# GREAT PLANER



## Gene01 (Jan 5, 2009)

Heck of a deal.
I just got one on sale for 549. 
Great little planer.


----------



## Howie (May 25, 2010)

I think the key to this conversation is…...I stole it for 200 bucks. That would even make the Grinch happy. Enjoy your planer,I have one and love it.


----------



## NormG (Mar 5, 2010)

What about the saw


----------



## DIYaholic (Jan 28, 2011)

I pick up a slightly used DW735 for $100.00….
Had to put another $250.00 into it….
For in/out feed tables & a new cutter head….
& I thought I did good!

A pristine DW735 for $200.00….
Earns you one very big….
*YOU SUCK!!!* ;^)

BTW: It is an excellent Planer, absolutely love it!!!


----------



## JHIM (Jul 17, 2013)

the saw is GREAT also..i lucked out because i was holding out for about a year on both and a older man that was getting out of the trade wanted to tell. you talk about emasculate. the whole time showing me both items he kept apologizing for the dust on them..very honest down to earth man..it was an older cabinet saw but ive never felt more sure about buying something from somebody.


----------



## rockom (Oct 20, 2007)

Very nice!

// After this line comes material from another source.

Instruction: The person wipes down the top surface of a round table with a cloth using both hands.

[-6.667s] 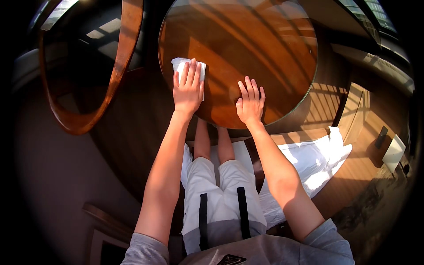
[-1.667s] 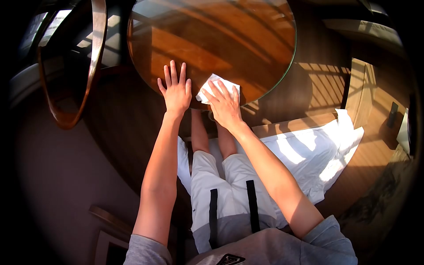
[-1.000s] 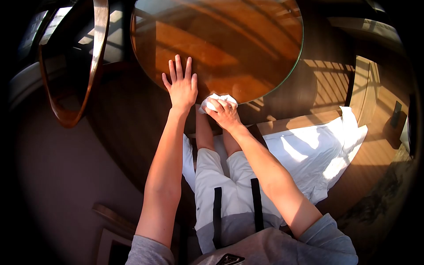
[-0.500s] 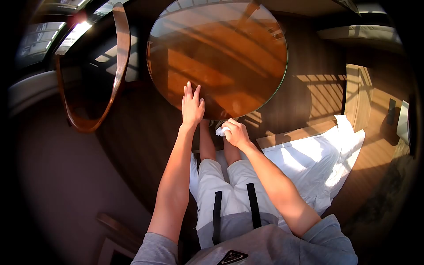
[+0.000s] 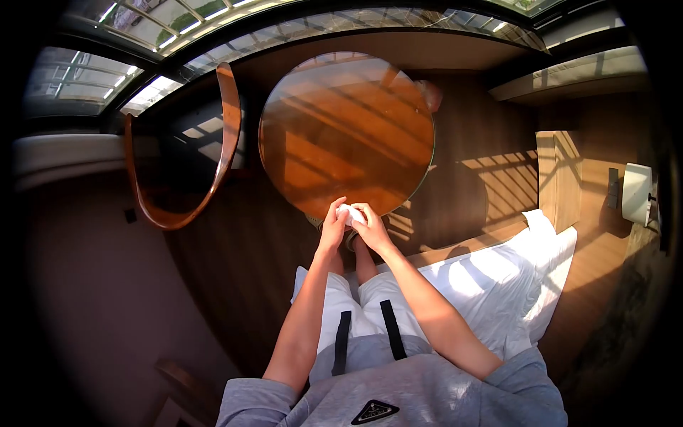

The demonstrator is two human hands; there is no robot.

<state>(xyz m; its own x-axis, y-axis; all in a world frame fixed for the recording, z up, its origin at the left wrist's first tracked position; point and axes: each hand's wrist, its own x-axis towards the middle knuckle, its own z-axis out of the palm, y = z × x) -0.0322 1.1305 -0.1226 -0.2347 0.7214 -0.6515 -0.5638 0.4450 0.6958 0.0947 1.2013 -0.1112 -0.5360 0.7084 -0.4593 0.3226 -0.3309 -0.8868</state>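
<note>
A crumpled white tissue (image 5: pixel 349 214) is bunched between my two hands, just in front of the near edge of a round glass-topped wooden table (image 5: pixel 348 142). My left hand (image 5: pixel 333 226) has its fingers closed on the tissue's left side. On the other side, my right hand (image 5: pixel 371 228) grips it with curled fingers. Both hands nearly meet around the wad, so part of it is hidden. Bars of sunlight and shadow fall across the tabletop.
A chair with a curved wooden frame (image 5: pixel 226 142) stands left of the table. White bedding (image 5: pixel 491 277) lies at the right. Behind the table is a window (image 5: pixel 320 32). A pinkish object (image 5: pixel 431 96) shows beyond the table's far right edge.
My left hand has come off the tabletop and joined my right hand on the tissue. The view has tilted upward, showing more of the windows.
</note>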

I love mine and for $200 I'd buy another. I use some past wax buffed out on all three table surfaces to help it along.


----------



## JHIM (Jul 17, 2013)

having a issue with ol girl..about 3 inches in each side of whatever I run through it it leaves a ridge,groove etc. not quite sure why my out feed tables are low enough so I know its not raising up into the blades so not quite sure..any ideas? thanks


----------



## pintodeluxe (Sep 12, 2010)

Sounds like snipe.
Raise your tables slightly at the far ends. Raise them enough to fit a dime under a straightedge (lay straightedge on planer bed and tables). 
This will prevent snipe on all but the longest boards.
For boards 6' in length or longer, use outfeed rollers.


----------



## JHIM (Jul 17, 2013)

i dont believe the factory out feed are adjustable but will check it out


----------



## 2x4x10 (Sep 4, 2013)

Do the out feed tables come with it? With the original or are they an extra


----------